— Глупец Агостино! — воскликнул он. — Глупец Агостино! Тогда зачем же я тебе это рассказывал? Ты сказал, что я до сих пор никогда так с тобой не говорил, но фра Тимотео скоро умрет, у него мало времени, я должен был это тебе сказать, а ты мне вдруг: "Бедный Агостино"! Ты сейчас такой же слабенький, каким был тогда, перед камнем. Ослаб — есть здесь еще вещи, которые отнимают у тебя силы, — слабенький, оттого что чужд смирения. Задумал камень одолеть? Нет, это он тебя одолел. Вещи, в нем скрытые, хотят быть выявленными, как дары божьи. Но если они для тебя — не дары божьи, так что же они для тебя такое? Твори, но не ради гордыни и алчбы своей, как Агостино сиенский, а ради того, чтоб не была утрачена красота. Агостино глупец, говорю тебе! Потому что, приступи он к делу со смирением и пожелай увидеть не одну мечту свою, так знал бы, что только теперь девица эта стала прекрасной!

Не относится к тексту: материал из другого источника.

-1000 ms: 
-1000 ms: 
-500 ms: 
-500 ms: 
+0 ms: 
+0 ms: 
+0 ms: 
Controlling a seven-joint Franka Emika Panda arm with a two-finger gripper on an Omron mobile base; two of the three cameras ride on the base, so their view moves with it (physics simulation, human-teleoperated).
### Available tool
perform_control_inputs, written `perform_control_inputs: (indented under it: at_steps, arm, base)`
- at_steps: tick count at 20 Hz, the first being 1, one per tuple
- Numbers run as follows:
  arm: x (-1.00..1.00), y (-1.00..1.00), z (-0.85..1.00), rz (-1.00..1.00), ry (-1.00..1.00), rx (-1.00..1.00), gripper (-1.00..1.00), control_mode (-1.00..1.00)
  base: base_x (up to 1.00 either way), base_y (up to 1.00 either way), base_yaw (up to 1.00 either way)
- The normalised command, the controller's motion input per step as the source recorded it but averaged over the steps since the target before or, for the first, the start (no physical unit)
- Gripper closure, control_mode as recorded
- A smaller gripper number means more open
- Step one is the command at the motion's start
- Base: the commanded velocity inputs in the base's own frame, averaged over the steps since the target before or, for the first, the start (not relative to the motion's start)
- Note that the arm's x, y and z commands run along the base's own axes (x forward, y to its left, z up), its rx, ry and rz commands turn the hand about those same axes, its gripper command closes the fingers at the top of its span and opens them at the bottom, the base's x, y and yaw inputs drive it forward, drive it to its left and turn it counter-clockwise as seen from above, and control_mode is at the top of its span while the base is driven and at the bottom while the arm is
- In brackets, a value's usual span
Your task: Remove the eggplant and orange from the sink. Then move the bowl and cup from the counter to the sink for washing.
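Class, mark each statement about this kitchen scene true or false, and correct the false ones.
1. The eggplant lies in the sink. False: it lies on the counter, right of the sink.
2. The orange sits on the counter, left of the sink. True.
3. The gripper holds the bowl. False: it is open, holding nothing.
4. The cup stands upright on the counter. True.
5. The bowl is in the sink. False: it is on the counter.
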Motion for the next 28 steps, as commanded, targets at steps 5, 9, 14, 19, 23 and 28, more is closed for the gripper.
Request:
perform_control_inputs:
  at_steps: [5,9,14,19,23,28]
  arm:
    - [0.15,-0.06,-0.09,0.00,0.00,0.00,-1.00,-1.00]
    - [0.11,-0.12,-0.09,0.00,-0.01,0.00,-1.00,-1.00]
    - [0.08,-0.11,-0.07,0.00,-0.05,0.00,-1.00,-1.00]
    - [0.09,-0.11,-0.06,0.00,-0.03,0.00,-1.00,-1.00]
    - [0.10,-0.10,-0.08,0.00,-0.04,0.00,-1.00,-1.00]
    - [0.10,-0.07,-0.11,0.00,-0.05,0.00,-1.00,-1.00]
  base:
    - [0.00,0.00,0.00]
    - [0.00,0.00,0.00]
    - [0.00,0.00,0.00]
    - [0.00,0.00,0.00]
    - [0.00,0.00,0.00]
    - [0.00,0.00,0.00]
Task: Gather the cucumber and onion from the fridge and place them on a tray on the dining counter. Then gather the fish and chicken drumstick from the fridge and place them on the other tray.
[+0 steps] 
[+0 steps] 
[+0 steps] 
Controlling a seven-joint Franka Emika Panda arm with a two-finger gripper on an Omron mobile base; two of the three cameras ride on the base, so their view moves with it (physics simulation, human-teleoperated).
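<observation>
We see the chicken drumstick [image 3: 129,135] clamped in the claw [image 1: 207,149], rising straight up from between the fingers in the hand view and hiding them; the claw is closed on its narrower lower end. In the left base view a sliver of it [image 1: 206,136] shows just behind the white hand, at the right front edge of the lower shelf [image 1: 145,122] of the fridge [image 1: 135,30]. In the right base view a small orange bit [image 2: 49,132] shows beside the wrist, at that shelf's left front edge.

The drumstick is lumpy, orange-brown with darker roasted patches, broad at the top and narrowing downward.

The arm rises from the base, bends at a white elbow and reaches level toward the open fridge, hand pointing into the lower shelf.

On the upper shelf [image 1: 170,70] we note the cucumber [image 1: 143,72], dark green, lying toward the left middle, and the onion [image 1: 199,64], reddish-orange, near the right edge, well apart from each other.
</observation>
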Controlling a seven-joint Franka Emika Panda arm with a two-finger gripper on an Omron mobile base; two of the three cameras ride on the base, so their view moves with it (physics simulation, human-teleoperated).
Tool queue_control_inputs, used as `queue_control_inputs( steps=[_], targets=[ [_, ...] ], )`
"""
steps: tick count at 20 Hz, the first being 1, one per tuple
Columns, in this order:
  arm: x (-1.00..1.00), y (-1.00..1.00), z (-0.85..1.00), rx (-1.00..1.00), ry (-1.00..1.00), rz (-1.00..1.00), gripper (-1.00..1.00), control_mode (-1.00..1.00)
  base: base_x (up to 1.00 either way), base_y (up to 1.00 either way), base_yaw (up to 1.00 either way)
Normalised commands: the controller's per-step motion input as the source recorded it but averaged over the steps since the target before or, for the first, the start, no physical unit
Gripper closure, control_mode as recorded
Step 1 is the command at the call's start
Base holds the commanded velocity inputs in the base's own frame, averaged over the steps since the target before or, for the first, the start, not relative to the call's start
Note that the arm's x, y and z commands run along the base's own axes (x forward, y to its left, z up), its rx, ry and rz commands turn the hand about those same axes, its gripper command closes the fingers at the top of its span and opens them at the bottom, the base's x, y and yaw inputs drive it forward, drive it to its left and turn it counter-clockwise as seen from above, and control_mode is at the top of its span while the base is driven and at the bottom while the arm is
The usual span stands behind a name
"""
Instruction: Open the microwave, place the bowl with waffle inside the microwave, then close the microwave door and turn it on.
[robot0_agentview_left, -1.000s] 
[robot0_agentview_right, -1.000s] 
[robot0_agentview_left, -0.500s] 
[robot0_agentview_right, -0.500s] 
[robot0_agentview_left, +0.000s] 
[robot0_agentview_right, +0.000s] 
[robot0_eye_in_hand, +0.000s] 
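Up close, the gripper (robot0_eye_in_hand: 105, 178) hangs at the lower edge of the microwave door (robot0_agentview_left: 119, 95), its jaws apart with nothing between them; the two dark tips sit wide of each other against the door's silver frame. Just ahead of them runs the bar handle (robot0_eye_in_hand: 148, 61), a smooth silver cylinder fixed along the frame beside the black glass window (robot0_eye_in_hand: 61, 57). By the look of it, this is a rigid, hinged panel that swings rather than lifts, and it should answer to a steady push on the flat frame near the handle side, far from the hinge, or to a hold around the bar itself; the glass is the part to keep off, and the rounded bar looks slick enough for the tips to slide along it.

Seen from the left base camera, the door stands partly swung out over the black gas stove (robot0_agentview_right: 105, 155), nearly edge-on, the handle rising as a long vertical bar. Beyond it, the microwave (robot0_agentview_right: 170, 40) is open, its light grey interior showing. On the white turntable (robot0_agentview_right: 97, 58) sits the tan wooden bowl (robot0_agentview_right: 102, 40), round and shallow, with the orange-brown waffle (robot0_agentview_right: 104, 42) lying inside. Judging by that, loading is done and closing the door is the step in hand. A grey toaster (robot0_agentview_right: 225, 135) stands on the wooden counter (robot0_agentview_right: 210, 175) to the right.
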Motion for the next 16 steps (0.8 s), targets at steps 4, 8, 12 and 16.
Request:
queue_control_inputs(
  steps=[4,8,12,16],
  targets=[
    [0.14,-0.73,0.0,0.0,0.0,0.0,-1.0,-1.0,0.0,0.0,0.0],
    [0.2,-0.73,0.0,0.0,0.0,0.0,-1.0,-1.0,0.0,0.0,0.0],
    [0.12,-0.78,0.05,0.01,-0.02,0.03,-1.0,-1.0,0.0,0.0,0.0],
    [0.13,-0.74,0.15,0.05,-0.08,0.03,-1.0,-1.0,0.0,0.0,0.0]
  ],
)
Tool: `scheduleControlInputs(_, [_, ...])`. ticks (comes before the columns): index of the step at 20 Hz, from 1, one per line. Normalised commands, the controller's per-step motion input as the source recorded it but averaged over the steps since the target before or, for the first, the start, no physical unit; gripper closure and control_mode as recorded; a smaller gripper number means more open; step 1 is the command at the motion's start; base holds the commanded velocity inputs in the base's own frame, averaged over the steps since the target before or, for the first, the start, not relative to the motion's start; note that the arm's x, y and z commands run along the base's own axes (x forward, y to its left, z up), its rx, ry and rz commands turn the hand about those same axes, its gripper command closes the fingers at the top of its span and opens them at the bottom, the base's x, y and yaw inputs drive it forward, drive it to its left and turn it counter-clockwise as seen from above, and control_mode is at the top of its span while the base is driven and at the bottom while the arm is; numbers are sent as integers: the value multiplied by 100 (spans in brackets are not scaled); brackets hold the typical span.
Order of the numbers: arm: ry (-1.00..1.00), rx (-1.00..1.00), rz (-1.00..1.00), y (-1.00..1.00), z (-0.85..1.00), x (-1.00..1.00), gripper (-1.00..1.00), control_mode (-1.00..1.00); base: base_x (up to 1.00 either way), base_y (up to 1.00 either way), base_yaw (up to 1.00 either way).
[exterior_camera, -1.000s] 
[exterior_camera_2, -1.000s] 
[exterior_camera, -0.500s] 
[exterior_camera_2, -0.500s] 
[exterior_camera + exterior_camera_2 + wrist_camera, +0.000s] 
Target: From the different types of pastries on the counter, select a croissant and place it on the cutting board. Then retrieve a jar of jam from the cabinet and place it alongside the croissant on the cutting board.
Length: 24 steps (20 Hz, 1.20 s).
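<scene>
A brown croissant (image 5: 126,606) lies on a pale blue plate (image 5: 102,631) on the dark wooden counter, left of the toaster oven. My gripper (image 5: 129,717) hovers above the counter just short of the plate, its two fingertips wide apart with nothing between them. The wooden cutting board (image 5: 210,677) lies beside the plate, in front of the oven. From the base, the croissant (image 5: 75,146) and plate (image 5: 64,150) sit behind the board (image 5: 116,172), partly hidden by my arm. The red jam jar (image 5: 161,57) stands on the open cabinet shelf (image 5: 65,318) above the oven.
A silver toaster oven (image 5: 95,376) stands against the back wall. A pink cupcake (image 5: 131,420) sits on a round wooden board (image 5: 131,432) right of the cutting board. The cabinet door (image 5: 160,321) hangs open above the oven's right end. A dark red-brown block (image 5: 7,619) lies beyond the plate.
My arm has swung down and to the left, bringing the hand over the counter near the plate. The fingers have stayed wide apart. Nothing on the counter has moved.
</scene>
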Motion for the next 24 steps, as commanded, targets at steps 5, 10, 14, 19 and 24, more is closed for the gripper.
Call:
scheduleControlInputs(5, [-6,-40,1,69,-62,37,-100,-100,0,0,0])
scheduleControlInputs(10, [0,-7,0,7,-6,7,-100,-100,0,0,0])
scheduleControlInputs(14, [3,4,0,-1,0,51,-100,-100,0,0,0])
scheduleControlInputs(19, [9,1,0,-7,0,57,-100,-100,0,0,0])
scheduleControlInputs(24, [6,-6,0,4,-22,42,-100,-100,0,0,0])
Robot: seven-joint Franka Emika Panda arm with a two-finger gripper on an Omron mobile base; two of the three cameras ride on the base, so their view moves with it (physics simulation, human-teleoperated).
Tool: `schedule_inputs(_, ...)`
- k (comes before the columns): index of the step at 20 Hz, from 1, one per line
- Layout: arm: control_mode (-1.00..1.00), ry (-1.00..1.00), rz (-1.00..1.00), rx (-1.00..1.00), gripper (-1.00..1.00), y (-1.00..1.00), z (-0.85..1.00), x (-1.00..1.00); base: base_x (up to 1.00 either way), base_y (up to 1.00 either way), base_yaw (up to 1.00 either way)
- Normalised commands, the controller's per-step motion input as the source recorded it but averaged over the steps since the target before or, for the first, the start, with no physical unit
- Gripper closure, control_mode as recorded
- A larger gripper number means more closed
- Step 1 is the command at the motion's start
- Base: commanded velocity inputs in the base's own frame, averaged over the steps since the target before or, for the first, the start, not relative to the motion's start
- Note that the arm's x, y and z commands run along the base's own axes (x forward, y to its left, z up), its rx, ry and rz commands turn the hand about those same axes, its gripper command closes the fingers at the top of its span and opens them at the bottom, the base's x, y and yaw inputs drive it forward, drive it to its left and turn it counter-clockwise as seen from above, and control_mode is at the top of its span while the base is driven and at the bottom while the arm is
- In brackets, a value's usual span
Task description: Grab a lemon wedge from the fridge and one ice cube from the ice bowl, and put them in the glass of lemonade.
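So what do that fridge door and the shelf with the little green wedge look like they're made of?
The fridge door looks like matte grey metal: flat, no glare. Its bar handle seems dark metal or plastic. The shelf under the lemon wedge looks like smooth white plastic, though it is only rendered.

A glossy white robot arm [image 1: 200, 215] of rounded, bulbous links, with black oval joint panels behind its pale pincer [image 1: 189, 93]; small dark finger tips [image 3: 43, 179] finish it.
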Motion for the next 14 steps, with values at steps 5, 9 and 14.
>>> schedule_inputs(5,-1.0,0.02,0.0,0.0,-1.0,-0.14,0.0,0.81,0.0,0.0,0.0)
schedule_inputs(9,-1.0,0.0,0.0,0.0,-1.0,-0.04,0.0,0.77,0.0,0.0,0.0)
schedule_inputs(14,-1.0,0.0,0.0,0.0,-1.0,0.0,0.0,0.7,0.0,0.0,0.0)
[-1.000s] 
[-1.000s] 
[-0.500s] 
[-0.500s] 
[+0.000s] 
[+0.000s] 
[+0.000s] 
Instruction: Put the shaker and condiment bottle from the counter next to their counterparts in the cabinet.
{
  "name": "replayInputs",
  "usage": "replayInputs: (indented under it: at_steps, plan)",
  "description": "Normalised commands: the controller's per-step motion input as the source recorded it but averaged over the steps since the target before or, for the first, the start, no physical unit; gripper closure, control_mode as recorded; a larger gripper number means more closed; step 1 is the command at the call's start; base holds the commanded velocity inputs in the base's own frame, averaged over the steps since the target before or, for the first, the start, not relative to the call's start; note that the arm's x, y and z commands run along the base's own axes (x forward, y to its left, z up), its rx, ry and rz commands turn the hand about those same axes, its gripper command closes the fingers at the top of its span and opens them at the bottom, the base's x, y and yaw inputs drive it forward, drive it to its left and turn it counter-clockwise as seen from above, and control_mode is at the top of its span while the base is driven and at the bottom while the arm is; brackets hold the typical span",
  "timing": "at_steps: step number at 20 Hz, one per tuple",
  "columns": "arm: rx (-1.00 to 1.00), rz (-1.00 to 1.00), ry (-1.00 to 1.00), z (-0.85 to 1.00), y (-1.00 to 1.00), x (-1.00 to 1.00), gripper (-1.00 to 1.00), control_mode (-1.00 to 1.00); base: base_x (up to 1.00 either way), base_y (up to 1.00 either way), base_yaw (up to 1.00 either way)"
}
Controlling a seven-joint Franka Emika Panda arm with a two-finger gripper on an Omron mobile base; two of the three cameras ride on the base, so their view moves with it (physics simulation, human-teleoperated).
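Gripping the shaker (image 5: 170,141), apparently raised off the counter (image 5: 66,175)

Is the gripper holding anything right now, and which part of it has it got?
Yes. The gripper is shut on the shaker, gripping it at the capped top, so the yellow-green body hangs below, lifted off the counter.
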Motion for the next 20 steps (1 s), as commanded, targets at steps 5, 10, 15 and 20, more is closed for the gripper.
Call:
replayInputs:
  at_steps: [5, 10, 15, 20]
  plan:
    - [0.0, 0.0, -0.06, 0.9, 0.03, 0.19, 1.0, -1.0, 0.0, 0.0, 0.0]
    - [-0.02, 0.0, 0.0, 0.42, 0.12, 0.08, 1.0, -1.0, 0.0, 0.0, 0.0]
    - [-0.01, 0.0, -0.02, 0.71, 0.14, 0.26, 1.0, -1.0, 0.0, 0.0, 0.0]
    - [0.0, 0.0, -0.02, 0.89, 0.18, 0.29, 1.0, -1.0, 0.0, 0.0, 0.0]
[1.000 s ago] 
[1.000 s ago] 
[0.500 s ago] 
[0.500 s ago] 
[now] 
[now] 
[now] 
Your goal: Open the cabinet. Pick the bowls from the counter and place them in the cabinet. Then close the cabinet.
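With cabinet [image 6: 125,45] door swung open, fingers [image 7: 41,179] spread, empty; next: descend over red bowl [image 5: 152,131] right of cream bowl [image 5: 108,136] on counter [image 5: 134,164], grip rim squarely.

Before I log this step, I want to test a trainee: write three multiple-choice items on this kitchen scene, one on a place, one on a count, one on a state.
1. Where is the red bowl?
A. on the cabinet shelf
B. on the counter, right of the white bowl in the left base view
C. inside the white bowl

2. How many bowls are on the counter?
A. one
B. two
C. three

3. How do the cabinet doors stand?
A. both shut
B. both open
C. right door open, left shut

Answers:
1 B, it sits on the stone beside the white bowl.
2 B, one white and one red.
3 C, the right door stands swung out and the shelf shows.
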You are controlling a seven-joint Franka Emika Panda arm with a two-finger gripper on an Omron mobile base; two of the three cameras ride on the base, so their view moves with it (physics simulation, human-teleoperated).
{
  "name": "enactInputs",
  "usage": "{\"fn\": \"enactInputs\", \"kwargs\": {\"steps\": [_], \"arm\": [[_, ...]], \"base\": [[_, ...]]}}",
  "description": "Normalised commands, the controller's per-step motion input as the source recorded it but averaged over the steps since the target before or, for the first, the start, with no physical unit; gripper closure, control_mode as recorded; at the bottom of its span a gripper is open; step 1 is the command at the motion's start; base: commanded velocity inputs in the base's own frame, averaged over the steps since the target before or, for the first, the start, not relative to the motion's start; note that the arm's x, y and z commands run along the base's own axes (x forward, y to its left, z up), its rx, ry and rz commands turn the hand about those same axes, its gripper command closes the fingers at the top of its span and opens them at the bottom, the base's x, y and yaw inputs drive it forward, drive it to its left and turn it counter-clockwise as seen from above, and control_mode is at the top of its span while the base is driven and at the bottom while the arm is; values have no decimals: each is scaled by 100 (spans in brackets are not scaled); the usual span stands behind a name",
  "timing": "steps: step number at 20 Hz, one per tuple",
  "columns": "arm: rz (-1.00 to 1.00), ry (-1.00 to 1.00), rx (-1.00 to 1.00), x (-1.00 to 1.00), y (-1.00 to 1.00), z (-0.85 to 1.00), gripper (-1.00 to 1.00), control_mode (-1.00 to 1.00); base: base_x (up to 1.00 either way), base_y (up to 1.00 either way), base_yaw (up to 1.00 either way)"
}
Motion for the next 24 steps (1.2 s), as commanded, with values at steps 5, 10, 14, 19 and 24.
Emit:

Схватив дрожащей рукой Микеланджело за рукав и притянув его к себе, он продолжал:
— Только извне была она прикрыта уродством, как до этого той черной завесой. Но красота, прожегшаяся внутрь, благодаря этому горела еще упоительней, чем когда была явной для всех. Только теперь она стала чистой, истонченной страданием и таинственной, — красотой, не вызывающей убийств, гибели, смерти. Ничего не было в той девице безобразного, просто она опять закрылась завесой, только теперь уже не тканью. Такая стояла она перед ним, он мог видеть и не увидел. А она так ждала! Так молилась! Была такая желанная и так желала. Как хотела она теперь отдаться, раздать себя, наполнить! Как богата была она теперь красотой! Под черной тряпкой она страдала от пренебрежения, но кто ее об этом спрашивал? Гнались только за ее прелестью, но стоило ей занавеситься, так все и кончилось, она осталась одна со своей красотой, занавесилась красотой, стала богатеть красотой. Тут ее замкнули в самоотреченье, и красота ее разгорелась еще пламенней, пока не появился пепел в виде серой маски, но это был только пепел томительных, тяжких дней, пепел одиночества, пепел заброшенности, а не пепел уродства, и кто имел мужество развеять его? Тот, кто жил одной мечтой и не думал о ее жизни? И потому — глупец Агостино, говорю я! Отведи он это новое покрывало от ее лица, все они там задрожали бы, как перед чудом, при виде возвышеннейшей красоты, украшенной болью и жертвами, как бы венчанной нимбом и отдающей теперь свои богатства даром. Развей этот пепел, раскрой девичью жизнь, дай новую форму страданья этой жизни, напряженной, как ребро ее тела, вырази одиночество — и поймешь, почему она теперь так прекрасна! Но у Агостино уже не было силы сдернуть это покрывало, оттого что ослаб от мечты, — не видел ее страданья, а видел свою мечту! Не видел мученичества красоты, да если б и увидел, то уж напрасно, — он ослаб от своей мечты. Не открыл божьего дара и потерял самого себя. Мечты высосали из него всю силу, как вот камень — из тебя, мечта его была тяжелая и черная, как камень перед тобой, мечта застыла, окаменела, сила в ней была, — но красота, понимаешь, та чистая, властная, таинственная… она всегда, как душа, выше этой мечты. Он об этом забыл, и ты об этом забываешь. Вот почему я должен был рассказать тебе про этот случай. Он не увидел жизни этой девицы и потому не увидел и своего создания. Не увидел его. Оттого что не увидел ее боли.